Denise, dopo aver concluso il suo ciclo di incontri, ci manda un messaggio molto significativo...

"Si è concluso ieri il percorso di formazione esperienziale sulla gestione dei comportamenti oppositivi nei contesti educativi. Ognuno di noi è consapevole del proprio nuovo inizio, abbiamo intercettato compreso e deciso di gettare ciò che era stato finora non funzionale. Grazie a Solidea Bianchini abbiamo fatto la nostra valigia, ordinato e riordinato la nostra cassetta degli attrezzi in modo da poter rispondere al "casino" della rigidità socio-ambientale del nostro contesto educativo con più strumenti a disposizione. E gettato nel nostro cestino l impostazione predefinita suggerita e consolidata che mira a contenere e non ristrutturare; rispondente ai bisogni degli adulti e non dell'infanzia, esercitando i bambini a nuovi automatismi che li renderanno autonomi e liberi di scegliere tra le opportunità che gli offriamo, la via più rispettosa del loro sentimento e della convivenza.
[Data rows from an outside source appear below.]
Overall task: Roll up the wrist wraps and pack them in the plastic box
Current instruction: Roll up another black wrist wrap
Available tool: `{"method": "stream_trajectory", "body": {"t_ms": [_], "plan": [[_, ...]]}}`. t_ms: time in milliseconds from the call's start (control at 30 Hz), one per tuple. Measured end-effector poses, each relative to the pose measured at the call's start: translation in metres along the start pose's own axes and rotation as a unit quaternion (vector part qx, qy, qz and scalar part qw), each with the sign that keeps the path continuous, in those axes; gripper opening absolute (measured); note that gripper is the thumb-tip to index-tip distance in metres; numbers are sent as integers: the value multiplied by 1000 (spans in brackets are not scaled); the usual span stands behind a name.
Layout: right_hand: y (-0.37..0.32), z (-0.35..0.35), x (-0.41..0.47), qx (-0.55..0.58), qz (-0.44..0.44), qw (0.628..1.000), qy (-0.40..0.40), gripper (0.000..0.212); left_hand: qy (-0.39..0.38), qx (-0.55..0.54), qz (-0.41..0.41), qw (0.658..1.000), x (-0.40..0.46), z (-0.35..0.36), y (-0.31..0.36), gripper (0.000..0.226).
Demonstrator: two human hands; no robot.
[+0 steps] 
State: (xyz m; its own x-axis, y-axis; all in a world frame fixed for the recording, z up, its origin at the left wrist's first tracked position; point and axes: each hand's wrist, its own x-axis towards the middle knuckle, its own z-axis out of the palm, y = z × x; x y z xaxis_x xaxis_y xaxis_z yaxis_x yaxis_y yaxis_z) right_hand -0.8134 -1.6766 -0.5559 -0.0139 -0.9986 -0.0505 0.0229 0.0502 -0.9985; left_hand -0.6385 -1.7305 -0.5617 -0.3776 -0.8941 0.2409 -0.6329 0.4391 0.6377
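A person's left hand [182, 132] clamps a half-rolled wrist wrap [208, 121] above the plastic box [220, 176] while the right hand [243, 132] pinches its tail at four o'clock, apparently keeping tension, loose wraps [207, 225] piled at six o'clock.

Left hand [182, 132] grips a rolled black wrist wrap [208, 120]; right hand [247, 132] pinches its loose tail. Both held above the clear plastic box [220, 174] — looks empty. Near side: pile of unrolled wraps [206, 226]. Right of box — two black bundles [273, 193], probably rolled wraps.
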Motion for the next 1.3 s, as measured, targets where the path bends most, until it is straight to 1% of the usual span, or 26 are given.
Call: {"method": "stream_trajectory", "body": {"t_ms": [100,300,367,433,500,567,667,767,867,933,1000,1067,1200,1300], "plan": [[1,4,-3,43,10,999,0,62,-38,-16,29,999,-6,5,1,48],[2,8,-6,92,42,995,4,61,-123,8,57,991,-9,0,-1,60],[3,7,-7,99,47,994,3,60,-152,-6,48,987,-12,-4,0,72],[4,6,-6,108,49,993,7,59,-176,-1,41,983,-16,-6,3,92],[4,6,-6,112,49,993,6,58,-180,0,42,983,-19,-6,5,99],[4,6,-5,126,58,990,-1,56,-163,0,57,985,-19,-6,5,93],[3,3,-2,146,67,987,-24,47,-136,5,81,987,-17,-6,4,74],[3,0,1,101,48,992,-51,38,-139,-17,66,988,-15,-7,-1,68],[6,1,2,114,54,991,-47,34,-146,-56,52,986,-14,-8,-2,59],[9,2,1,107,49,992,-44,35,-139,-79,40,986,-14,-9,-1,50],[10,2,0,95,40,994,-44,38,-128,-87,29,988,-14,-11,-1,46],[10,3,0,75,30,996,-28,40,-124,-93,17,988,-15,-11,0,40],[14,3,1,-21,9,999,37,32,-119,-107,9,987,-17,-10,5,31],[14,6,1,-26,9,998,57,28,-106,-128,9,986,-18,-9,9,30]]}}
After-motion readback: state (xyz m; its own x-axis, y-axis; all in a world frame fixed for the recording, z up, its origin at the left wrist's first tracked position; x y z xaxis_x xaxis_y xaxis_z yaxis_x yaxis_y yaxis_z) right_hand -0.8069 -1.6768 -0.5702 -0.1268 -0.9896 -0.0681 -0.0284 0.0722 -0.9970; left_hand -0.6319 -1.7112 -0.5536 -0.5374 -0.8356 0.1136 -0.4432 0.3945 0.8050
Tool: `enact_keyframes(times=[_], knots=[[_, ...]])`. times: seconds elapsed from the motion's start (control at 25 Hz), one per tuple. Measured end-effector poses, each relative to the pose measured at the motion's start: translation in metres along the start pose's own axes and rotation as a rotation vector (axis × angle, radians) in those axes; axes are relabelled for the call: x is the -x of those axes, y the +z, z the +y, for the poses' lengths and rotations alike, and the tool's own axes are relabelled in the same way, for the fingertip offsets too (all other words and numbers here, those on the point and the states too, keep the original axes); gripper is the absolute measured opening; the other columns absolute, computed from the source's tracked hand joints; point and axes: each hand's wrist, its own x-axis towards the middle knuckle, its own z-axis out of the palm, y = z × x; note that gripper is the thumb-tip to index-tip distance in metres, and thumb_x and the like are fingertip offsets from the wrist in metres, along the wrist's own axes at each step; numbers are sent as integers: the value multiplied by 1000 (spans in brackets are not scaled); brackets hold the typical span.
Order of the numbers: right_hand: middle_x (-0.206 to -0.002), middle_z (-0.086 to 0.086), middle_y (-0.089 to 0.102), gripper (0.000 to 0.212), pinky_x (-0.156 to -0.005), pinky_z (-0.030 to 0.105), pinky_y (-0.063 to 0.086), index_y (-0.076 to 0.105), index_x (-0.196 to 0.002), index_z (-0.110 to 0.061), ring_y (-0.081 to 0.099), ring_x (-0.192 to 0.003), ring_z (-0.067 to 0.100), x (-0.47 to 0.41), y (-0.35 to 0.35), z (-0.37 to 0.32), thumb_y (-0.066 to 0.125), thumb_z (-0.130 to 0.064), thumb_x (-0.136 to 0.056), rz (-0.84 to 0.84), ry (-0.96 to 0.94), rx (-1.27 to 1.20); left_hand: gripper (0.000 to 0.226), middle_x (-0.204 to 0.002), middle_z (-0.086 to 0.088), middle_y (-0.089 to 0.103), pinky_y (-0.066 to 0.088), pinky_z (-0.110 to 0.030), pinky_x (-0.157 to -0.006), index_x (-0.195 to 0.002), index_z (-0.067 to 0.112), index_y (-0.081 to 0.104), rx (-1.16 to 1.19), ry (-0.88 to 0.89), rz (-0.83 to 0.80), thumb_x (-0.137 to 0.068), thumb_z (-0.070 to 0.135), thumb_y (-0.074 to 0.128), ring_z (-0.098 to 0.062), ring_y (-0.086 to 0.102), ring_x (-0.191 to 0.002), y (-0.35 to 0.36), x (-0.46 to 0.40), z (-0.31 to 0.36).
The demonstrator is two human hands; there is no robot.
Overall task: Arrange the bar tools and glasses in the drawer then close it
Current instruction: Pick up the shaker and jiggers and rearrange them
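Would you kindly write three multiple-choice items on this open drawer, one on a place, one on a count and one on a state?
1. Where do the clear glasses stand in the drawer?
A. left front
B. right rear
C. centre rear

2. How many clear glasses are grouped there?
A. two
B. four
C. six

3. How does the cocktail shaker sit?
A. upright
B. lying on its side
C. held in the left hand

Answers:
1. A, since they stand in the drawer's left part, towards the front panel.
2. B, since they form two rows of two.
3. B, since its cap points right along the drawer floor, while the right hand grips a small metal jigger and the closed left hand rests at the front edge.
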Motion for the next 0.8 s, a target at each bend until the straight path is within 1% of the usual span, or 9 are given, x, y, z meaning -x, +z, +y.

Condividere le nostre esperienze e analizzarle insieme ci ha permesso di vedere nuove prospettive ed individuare future strategie. Grazie di cuore ai miei compagni di viaggio, a Solidea Bianchini che ci ha ricordato che i bimbi sono pirati entusiasti di scoprire e conoscere che devono pian piano far della loro zattera una imbarcazione solida e sicura. A tutti coloro che hanno pensato progettato ed implementato questa formazione esperienziale online in modo da raggiungere varie aree di Italia e trasferire l'importanza della rete, il sistema educativo riguarda tutti NOI, lo spazio che pensiamo e dedichiamo ai nostri bambini farà di loro agenti pensanti di cambiamento.

Mettetevi in discussione adulti, e partecipate ad una esperienza come questa che segna ed insegna ad essere adattivi e creativi, semplificate la complessità, dando semplici regole condivise, non offrite soluzioni semplicistiche orientate a rispondere ai vostri bisogni compromessi, piuttosto che ai loro".